労働政策研究・研修機構と内閣府による第115回労働政策フォーラムが25、29日の2回にわたってオンライン形式で開かれ、「新型コロナによる女性雇用・生活への影響と支援のあり方」について調査・事例報告とパネルディスカッションが行われた。
同機構の周燕飛・客員研究員が「コロナ禍での女性雇用」と題して課題提起し、今回の事態を「She-cession」(女性不況)と位置付けた。非正規の女性が多く就労している対面型サービス業がコロナ禍に直撃され、失業して家庭に入ったり、休業を余儀なくされる人が多く、それが不況の最大要因だとする説で、各種統計を基に解説した。
東大大学院の白波瀬佐和子教授は、コロナ禍による男女のジェンダー格差は世界的に拡大しているが、日本の場合は元々が賃金などの格差があったところへ、コロナでそれが顕在化したと指摘。内閣府の矢野正枝・男女共同参画局室長、横浜市の植野ルナ・男女共同参画推進協会課長からは調査や相談事例などの報告があった。
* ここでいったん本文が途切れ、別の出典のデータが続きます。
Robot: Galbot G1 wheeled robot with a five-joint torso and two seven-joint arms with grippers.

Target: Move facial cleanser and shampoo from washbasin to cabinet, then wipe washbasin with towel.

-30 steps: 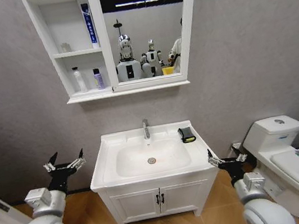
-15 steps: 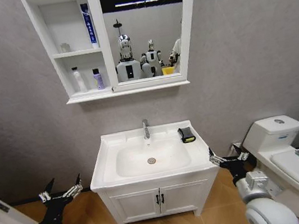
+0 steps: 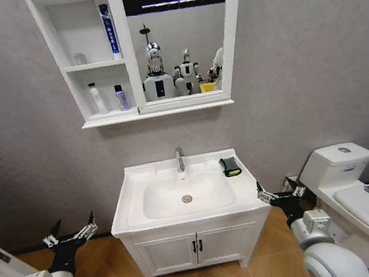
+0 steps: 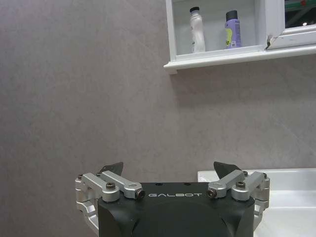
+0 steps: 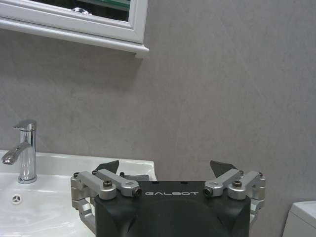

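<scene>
Both bottles already stand in my cabinet (image 3: 92, 62): the facial cleanser (image 3: 97, 98) and the shampoo (image 3: 121, 98) sit side by side, upright and a little apart, on the floor of its lowest open compartment, the cleanser toward the outer wall and the shampoo nearer the mirror panel (image 3: 179, 37). A tall blue-and-white tube (image 3: 108, 29) leans in the top compartment, against the divider by the mirror. So I judge the first part of the job finished, and the wiping still ahead of me. The washbasin (image 3: 131, 192) carries no bottles now; its bowl is bare down to the round drain (image 3: 187, 198), with the chrome tap (image 3: 180, 159) at the middle of its back edge. The towel (image 3: 230, 166), folded black with its yellow-green edge, lies on the basin's rim near the back right corner, untouched as far as I can see. My left gripper (image 3: 70, 235) hangs low beside the basin's left side, well apart from it, jaws spread wide and holding nothing. My right gripper (image 3: 278, 195) sits just off the basin's front right corner, between the vanity and the toilet (image 3: 350, 189), its jaws likewise apart and empty. That one is the nearer to the towel, which lies up and back along the same edge, so I would expect it to be the arm for the pickup and the wipe.
</scene>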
また、困窮家庭の支援活動に関わっているNPO法人「自立生活サポートセンター・もやい」の大西連理事長、同「しんぐるまざあず・ふぉーらむ」の赤石千衣子理事長が、それぞれの活動を通じた実態を説明した。
大西氏によると、リーマン・ショック当時に比べると、今回は非正規、低収入、住み込み、ネットカフェ生活など、もともと生活基盤の弱い人々にコロナのシワ寄せがのしかかり、女性や若者からの相談や支援要請が急増した。赤石氏にも同様に、「生活基盤の弱い母子家庭の困窮がひどい」と指摘した。
政府や自治体などでさまざまな支援策を講じてはいるものの、PR不足や使い勝手の悪さなどできちんと機能しておらず、困窮者側の生活保護への強い拒否反応などもあり、赤石氏は「転職、職業訓練、副業支援など、どのような支援が有効か迷うケースも多い。また、現在の仕事が不利なことはわかっていても代えられないところまで追いつめられている家庭もある」と現状を訴えた。
大西氏も「今回は企業に対する雇用維持などの政策がメーンで、個人を支援する政策はあまりない。不況が短期で終えるという前提だからと思われるが、もっと使い勝手の良い制度を望みたい」と話した。